- About this task: Transcribe the listing exactly, leaving out every picture.

- Data provided:
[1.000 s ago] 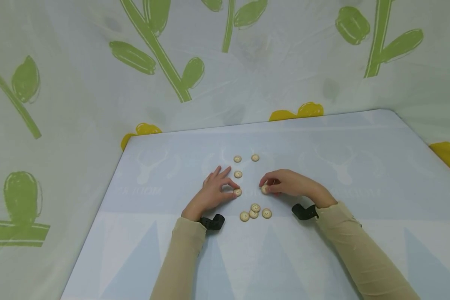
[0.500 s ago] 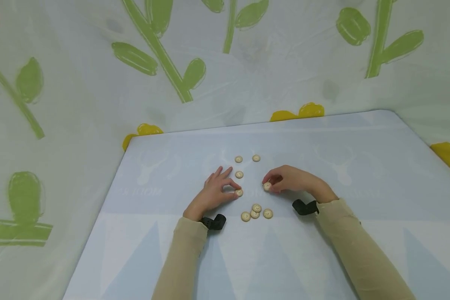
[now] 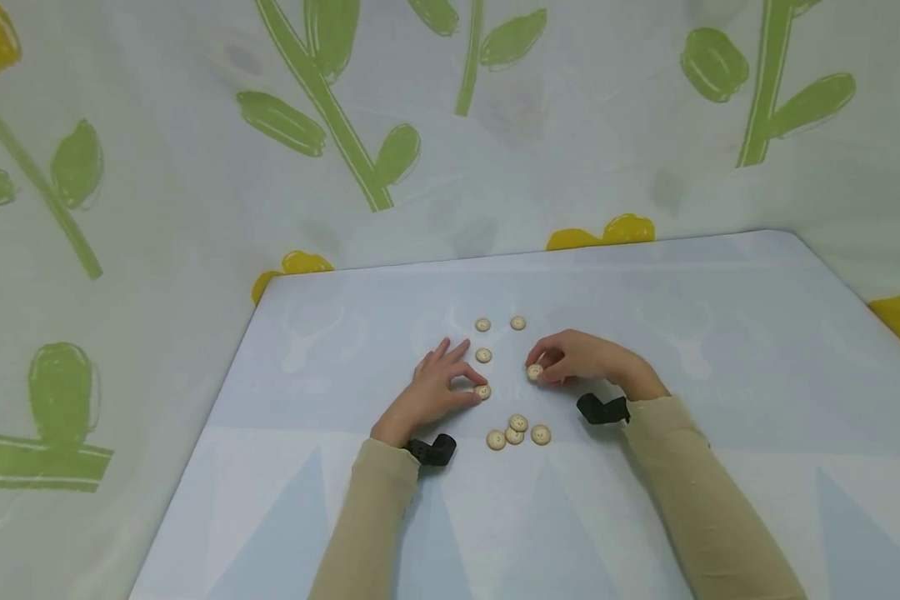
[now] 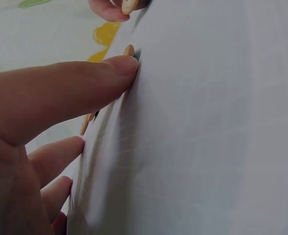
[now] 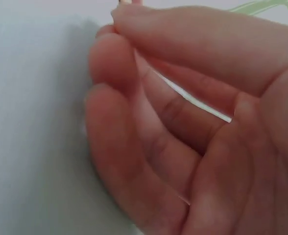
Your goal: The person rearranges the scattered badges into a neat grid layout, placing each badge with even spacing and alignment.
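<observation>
Left hand (image 3: 437, 392) pinches one button (image 3: 483, 392) at the table (image 3: 330, 467), right hand (image 3: 592, 360) pinches a second button (image 3: 535, 372) opposite; three loose buttons (image 3: 483, 355) lie beyond, four nearer buttons (image 3: 497, 439), two overlapping, on the person's side.

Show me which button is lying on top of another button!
It's the uppermost button in the head view's bottom group of four. It partly covers the lower button just below; no other button visibly covers one.
</observation>
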Tool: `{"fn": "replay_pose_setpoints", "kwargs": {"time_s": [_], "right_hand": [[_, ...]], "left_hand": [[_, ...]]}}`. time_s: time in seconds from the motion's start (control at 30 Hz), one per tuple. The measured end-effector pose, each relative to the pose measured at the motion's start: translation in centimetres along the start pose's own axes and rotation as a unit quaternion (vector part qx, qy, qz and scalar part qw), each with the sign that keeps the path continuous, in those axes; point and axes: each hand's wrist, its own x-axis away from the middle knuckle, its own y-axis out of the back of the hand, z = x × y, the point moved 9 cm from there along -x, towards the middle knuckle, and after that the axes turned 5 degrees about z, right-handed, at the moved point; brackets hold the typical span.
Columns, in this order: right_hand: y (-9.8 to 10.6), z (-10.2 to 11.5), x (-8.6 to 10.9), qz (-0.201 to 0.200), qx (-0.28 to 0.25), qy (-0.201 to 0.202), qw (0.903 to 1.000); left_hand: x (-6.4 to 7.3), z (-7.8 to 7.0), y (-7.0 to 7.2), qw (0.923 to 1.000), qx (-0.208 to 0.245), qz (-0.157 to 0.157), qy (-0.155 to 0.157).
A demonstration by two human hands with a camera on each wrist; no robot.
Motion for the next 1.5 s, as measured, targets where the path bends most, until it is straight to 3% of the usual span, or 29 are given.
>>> {"fn": "replay_pose_setpoints", "kwargs": {"time_s": [0.23, 0.53, 1.03, 1.5], "right_hand": [[0.6, 0.1, -0.5, -0.051, -0.011, 0.0, 0.9986], [0.7, 0.2, -0.8, -0.096, -0.027, -0.015, 0.9949], [1.2, 0.3, -1.0, -0.136, 0.002, -0.015, 0.9906], [1.2, 0.2, -1.3, -0.171, 0.04, -0.039, 0.9837]], "left_hand": [[0.2, 0.0, 0.6, 0.9999, -0.004, -0.01, -0.006], [0.3, 0.3, 0.3, 0.9999, 0.009, -0.009, 0.001], [0.0, 0.2, -0.1, 0.9999, 0.011, -0.007, -0.005], [-0.1, 0.1, -0.2, 1.0, 0.003, -0.009, 0.004]]}}
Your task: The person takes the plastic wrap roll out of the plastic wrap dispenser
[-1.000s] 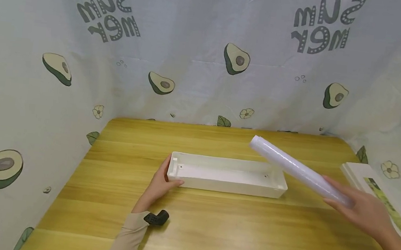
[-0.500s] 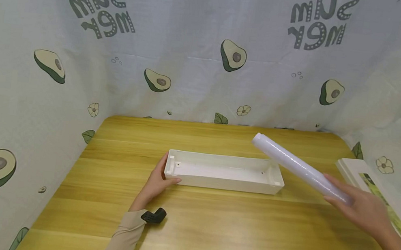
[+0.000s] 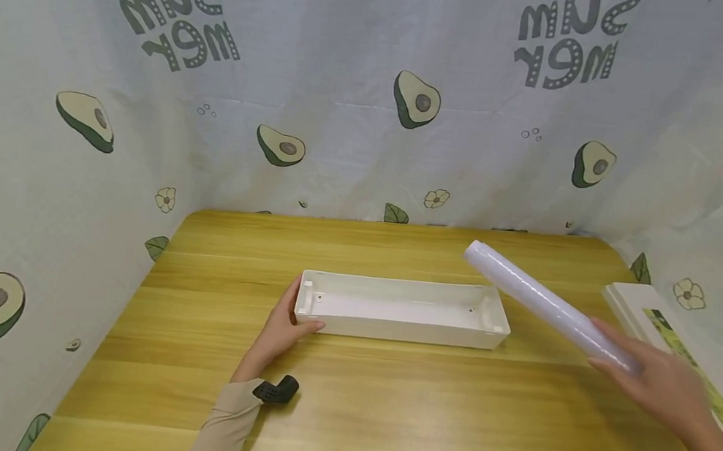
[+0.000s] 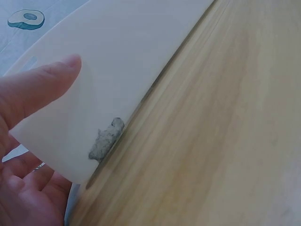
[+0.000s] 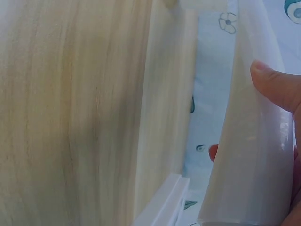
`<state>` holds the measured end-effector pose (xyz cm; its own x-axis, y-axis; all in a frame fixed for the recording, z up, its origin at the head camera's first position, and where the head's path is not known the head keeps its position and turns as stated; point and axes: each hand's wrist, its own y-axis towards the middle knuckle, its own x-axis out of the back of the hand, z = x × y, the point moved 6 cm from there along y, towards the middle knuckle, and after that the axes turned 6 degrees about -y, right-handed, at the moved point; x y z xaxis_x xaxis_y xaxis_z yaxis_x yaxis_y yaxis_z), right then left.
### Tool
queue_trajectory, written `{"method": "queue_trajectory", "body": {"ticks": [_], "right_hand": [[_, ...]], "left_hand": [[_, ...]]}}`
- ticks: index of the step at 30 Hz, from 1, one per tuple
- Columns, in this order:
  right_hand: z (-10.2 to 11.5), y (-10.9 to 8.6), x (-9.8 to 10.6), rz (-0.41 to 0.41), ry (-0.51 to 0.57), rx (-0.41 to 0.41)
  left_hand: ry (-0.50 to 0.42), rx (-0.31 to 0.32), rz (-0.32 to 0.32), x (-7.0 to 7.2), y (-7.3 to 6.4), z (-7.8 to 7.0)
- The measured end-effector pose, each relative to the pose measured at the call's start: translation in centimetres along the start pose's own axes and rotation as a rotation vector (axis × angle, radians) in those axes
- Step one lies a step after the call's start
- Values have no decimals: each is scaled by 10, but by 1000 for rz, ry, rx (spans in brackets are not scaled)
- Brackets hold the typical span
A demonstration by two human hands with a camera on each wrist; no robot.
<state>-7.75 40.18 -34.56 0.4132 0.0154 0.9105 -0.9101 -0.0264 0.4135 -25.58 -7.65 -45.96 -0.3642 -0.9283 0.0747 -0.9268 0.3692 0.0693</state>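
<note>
A long, open white plastic box (image 3: 399,331) lies crosswise on the wooden table. My left hand (image 3: 278,331) grips its left end, the thumb on the front wall and the fingers round the end. In the left wrist view a grey patch (image 4: 107,141) marks the bottom edge of the box wall. Held up in my right hand (image 3: 669,379) is a shiny whitish roll of plastic wrap (image 3: 538,303). It slants up and left, its free end above and behind the box's right end. The right wrist view shows the thumb (image 5: 273,84) lying along the roll.
At the table's right edge lies a long white piece (image 3: 640,306) with a green-and-yellow label strip (image 3: 702,379). A white curtain (image 3: 353,55) printed with avocados hangs round the back and sides of the wooden table (image 3: 381,411).
The roll has shifted slightly right relative to the box, still in my right hand. My left hand keeps its grip on the box. The head view has tilted a little.
</note>
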Motion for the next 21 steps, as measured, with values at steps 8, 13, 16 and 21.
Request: {"method": "queue_trajectory", "body": {"ticks": [8,13,16,21], "right_hand": [[-6,-7,3,21,12,-50],[-11,-14,3,12,-1,-60],[-12,-17,4,6,2,-70],[-16,-24,5,49,4,-111]], "left_hand": [[-13,0,1,-1,0,0],[-6,7,10,-1,0,1],[-10,2,9,0,0,-1],[-12,16,9,-1,-1,-1]]}}
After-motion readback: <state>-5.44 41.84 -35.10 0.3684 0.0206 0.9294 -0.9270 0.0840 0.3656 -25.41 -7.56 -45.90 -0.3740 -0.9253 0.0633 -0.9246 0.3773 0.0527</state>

- Solved exercise:
[1.000 s ago] 
[0.500 s ago] 
[now] 
[now] 
[now] 
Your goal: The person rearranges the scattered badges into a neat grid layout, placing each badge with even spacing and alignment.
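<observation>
Left hand (image 3: 437, 392) pinches one button (image 3: 483, 392) at the table (image 3: 330, 467), right hand (image 3: 592, 360) pinches a second button (image 3: 535, 372) opposite; three loose buttons (image 3: 483, 355) lie beyond, four nearer buttons (image 3: 497, 439), two overlapping, on the person's side.

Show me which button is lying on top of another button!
It's the uppermost button in the head view's bottom group of four. It partly covers the lower button just below; no other button visibly covers one.
</observation>
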Tool: `{"fn": "replay_pose_setpoints", "kwargs": {"time_s": [_], "right_hand": [[_, ...]], "left_hand": [[_, ...]]}}`. time_s: time in seconds from the motion's start (control at 30 Hz), one per tuple. The measured end-effector pose, each relative to the pose measured at the motion's start: translation in centimetres along the start pose's own axes and rotation as a unit quaternion (vector part qx, qy, qz and scalar part qw), each with the sign that keeps the path continuous, in those axes; point and axes: each hand's wrist, its own x-axis away from the middle knuckle, its own y-axis out of the back of the hand, z = x × y, the point moved 9 cm from there along -x, towards the middle knuckle, and after that the axes turned 5 degrees about z, right-handed, at the moved point; brackets hold the typical span.
Columns, in this order: right_hand: y (-9.8 to 10.6), z (-10.2 to 11.5), x (-8.6 to 10.9), qz (-0.201 to 0.200), qx (-0.28 to 0.25), qy (-0.201 to 0.202), qw (0.903 to 1.000); left_hand: x (-6.4 to 7.3), z (-7.8 to 7.0), y (-7.0 to 7.2), qw (0.923 to 1.000), qx (-0.208 to 0.245), qz (-0.157 to 0.157), qy (-0.155 to 0.157).
A demonstration by two human hands with a camera on each wrist; no robot.
Motion for the next 1.5 s, as measured, targets where the path bends most, until it is straight to 3% of the usual span, or 29 are given.
>>> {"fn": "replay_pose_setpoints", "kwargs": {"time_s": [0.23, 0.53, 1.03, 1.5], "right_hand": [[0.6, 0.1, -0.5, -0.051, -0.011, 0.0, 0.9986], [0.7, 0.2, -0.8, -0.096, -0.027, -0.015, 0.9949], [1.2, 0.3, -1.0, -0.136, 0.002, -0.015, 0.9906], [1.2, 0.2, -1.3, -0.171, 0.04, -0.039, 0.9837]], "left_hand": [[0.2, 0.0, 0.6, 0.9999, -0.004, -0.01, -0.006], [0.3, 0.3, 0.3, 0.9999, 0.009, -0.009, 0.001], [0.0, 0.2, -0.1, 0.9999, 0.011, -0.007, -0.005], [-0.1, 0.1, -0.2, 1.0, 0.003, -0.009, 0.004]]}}
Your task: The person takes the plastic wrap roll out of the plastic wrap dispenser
[-1.000s] 
[-0.500s] 
[+0.000s] 
[+0.000s] 
[+0.000s] 
`<state>` holds the measured end-effector pose (xyz cm; its own x-axis, y-axis; all in a frame fixed for the recording, z up, its origin at the head camera's first position, and where the head's path is not known the head keeps its position and turns as stated; point and axes: each hand's wrist, its own y-axis towards the middle knuckle, its own x-axis out of the back of the hand, z = x × y, the point moved 6 cm from there along y, towards the middle knuckle, and after that the axes turned 6 degrees about -y, right-handed, at the moved point; x y z xaxis_x xaxis_y xaxis_z yaxis_x yaxis_y yaxis_z), right then left.
### Tool
queue_trajectory, written `{"method": "queue_trajectory", "body": {"ticks": [_], "right_hand": [[_, ...]], "left_hand": [[_, ...]]}}`
- ticks: index of the step at 30 Hz, from 1, one per tuple
- Columns, in this order:
  right_hand: z (-10.2 to 11.5), y (-10.9 to 8.6), x (-9.8 to 10.6), rz (-0.41 to 0.41), ry (-0.51 to 0.57), rx (-0.41 to 0.41)
  left_hand: ry (-0.50 to 0.42), rx (-0.31 to 0.32), rz (-0.32 to 0.32), x (-7.0 to 7.2), y (-7.3 to 6.4), z (-7.8 to 7.0)
- The measured end-effector pose, each relative to the pose measured at the call's start: translation in centimetres along the start pose's own axes and rotation as a rotation vector (axis × angle, radians) in those axes
- Step one lies a step after the call's start
- Values have no decimals: each is scaled by 10, but by 1000 for rz, ry, rx (spans in brackets are not scaled)
- Brackets hold the typical span
A demonstration by two human hands with a camera on each wrist; no robot.
<state>-7.75 40.18 -34.56 0.4132 0.0154 0.9105 -0.9101 -0.0264 0.4135 -25.58 -7.65 -45.96 -0.3642 -0.9283 0.0747 -0.9268 0.3692 0.0693</state>
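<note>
A long, open white plastic box (image 3: 399,331) lies crosswise on the wooden table. My left hand (image 3: 278,331) grips its left end, the thumb on the front wall and the fingers round the end. In the left wrist view a grey patch (image 4: 107,141) marks the bottom edge of the box wall. Held up in my right hand (image 3: 669,379) is a shiny whitish roll of plastic wrap (image 3: 538,303). It slants up and left, its free end above and behind the box's right end. The right wrist view shows the thumb (image 5: 273,84) lying along the roll.
At the table's right edge lies a long white piece (image 3: 640,306) with a green-and-yellow label strip (image 3: 702,379). A white curtain (image 3: 353,55) printed with avocados hangs round the back and sides of the wooden table (image 3: 381,411).
The roll has shifted slightly right relative to the box, still in my right hand. My left hand keeps its grip on the box. The head view has tilted a little.
</note>
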Motion for the next 21 steps, as measured, with values at steps 8, 13, 16 and 21.
Request: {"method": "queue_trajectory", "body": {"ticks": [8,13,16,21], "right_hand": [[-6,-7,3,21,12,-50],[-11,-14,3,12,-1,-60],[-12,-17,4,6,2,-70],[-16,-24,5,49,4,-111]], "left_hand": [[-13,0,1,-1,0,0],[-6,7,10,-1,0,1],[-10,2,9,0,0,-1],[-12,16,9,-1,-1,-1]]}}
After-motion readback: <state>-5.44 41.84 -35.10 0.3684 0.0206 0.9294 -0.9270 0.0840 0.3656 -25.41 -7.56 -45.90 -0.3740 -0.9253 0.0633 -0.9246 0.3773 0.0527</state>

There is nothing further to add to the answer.